While global food markets are expected to face uncertainty in 2020-21 due to the coronavirus crisis, the agri-food sector will likely show more resilience to the crisis than other sectors, according to a report released by the UN food body on Thursday.
“Whilst COVID-19 has posed a serious threat to food security, overall, our analysis shows that from the global perspective, agricultural commodity markets are proving to be more resilient to the pandemic than many other sectors,” said Boubaker Ben-Belhassen, Trade and Markets Division director of the UN Food and Agriculture Organization (FAO).
The Food Outlook report provided the first forecasts for production and market trends in 2020-2021 for the world’s most traded food commodities – cereals, oil crops, meat, dairy, fish, and sugar.
Despite uncertainties posed by the pandemic, the FAO’s first forecasts for the 2020/21 season pointed out a comfortable cereal supply and demand situation.
Global cereal production this year is expected to surpass last year’s record by 2.6%.
World cereal trade in 2020-21 is projected to stand at 433 million tons, up 2.2% percent (9.4 million tons) from 2019-20, and setting a new record high, boosted by expected expansions in trade of all major cereals.
The total meat production worldwide is forecast to fall 1.7% this year due to animal diseases, COVID-19-related market disruptions, and the lingering effects of droughts.

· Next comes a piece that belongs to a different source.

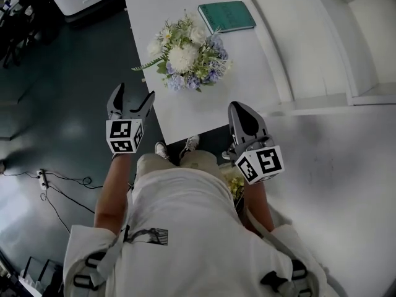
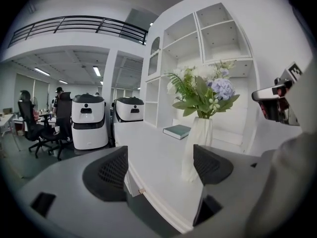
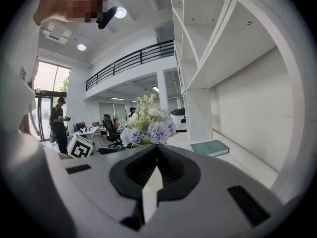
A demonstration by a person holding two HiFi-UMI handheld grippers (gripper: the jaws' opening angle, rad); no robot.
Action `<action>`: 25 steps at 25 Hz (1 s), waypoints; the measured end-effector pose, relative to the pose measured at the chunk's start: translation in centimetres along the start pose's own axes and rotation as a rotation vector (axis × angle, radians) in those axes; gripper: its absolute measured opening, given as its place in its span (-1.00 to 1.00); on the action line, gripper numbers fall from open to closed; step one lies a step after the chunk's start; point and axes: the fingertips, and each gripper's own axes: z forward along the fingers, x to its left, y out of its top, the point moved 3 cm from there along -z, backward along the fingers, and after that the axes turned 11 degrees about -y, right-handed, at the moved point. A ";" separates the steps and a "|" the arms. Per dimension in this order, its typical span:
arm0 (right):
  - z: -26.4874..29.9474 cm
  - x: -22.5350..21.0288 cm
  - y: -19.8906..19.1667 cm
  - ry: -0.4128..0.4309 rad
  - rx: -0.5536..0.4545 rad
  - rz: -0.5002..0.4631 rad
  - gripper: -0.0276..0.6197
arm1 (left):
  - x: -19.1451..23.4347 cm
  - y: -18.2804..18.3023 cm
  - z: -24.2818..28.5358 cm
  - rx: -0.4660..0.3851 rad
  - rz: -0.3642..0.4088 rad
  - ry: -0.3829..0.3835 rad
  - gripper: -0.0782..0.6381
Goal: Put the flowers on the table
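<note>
The big white table (image 1: 185, 113) runs away from the person. A tall white shelf unit (image 2: 198, 48) stands along the table's right edge. Two white machines (image 2: 89, 120) stand on the floor past the table's left edge.

A white vase (image 2: 198, 143) stands on the table and it is full of flowers (image 1: 185, 57). They are white and light purple, with green leaves. The vase is close to the left edge of the table, a little way in from the near edge. It stands straight up, and the flowers point up out of its top. Some leaves hang out to the left, over the table's edge.

A green book (image 1: 226, 16) lies flat farther back on the table, toward the right edge, well apart from the vase.

The left gripper (image 1: 133, 93) is just off the near left corner of the table. Its jaws are wide apart and hold nothing. The vase is out in front of it, not touching it.

The right gripper (image 1: 239, 110) is at the near edge of the table, on the right. Its jaws are pressed together with nothing in them.
</note>
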 end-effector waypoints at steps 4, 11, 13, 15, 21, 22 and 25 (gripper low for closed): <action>1.1 -1.0 1.1 0.023 -0.014 -0.004 -0.88 | 0.2 1.0 -0.6 -0.002 0.001 0.030 0.18; 2.6 -2.3 2.5 0.048 -0.042 0.011 -0.88 | 1.5 3.9 -1.8 -0.033 0.004 0.122 -0.24; 3.0 -2.7 2.8 0.050 -0.047 0.017 -0.88 | 2.1 5.0 -2.5 -0.045 0.014 0.157 -0.36; 3.3 -3.1 3.1 0.050 -0.053 0.024 -0.88 | 2.6 6.1 -3.2 -0.058 0.023 0.188 -0.48; 4.6 -3.9 4.5 0.047 -0.081 0.025 -0.88 | 3.8 9.4 -5.1 -0.113 0.051 0.237 -0.68; 4.8 -4.0 4.7 0.047 -0.084 0.023 -0.88 | 3.8 10.0 -5.4 -0.126 0.060 0.242 -0.72; 5.2 -3.8 5.3 0.053 -0.094 0.020 -0.88 | 3.8 11.8 -6.6 -0.163 0.085 0.255 -0.74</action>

International meat trade is likely to register a moderate growth — but considerably slower growth than in 2019 — largely sustained by high imports from China, the report said.
The COVID-19 will continue to heavily affect seafood markets, particularly fresh products and popular restaurant species this year, the report underlined.
The pandemic is set to severely hit, in particular, global shrimp and salmon production.
The FAO foresee global sugar production to decline in 2019/20 and to fall below consumption for the first time in three years.
Trade in sugar is projected to expand sustained by low prices and stock rebuilding in some traditional importing countries.
Despite market disruptions caused by the COVID-19 pandemic, global milk production in 2020 is forecast to grow 0.8% to 859 million tons. However, global dairy exports are expected to contract 4% amid faltering import demand.
The FAO report underlined that the significant decline in economic growth due to the pandemic has evolved into an issue of access to food, limiting people’s ability to get enough food.